**Activity**
Report the lines of the data below that contain the string "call".
(The data Opens)
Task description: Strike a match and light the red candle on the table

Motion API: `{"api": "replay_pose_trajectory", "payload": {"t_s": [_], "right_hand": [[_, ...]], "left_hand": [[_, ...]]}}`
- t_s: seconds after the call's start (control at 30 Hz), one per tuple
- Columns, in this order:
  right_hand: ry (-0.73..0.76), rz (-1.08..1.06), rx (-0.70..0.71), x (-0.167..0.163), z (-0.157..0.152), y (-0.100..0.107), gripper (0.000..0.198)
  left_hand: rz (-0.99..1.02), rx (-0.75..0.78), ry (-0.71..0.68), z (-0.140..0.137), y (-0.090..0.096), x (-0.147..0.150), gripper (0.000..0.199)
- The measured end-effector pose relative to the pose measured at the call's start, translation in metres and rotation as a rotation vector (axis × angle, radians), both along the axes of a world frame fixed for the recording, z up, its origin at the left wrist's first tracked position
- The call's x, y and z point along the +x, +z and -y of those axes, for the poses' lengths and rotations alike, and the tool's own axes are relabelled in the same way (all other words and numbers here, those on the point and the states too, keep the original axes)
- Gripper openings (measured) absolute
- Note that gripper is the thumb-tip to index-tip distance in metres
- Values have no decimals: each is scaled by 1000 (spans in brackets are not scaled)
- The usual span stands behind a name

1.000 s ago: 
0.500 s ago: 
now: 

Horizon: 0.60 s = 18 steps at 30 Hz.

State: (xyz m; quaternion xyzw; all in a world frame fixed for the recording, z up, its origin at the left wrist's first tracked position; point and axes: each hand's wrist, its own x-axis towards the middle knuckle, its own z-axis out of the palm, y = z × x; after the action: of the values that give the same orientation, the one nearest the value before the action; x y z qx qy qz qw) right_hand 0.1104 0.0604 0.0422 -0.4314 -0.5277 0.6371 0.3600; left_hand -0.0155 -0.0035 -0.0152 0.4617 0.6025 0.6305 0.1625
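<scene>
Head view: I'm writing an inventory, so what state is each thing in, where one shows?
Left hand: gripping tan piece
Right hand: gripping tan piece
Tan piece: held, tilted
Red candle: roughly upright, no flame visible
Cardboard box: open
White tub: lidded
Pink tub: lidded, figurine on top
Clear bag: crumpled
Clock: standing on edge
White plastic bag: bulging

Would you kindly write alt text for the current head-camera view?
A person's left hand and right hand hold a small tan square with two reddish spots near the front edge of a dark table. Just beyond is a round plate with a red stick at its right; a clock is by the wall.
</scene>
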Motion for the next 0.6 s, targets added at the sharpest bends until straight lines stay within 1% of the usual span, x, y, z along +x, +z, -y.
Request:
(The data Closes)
**Written solution**
- t_s: seconds after the call's start (control at 30 Hz), one per tuple
- The measured end-effector pose relative to the pose measured at the call's start, translation in metres and rotation as a rotation vector (axis × angle, radians), both along the axes of a world frame fixed for the recording, z up, its origin at the left wrist's first tracked position
- The call's x, y and z point along the +x, +z and -y of those axes, for the poses' lengths and rotations alike, and the tool's own axes are relabelled in the same way (all other words and numbers here, those on the point and the states too, keep the original axes)

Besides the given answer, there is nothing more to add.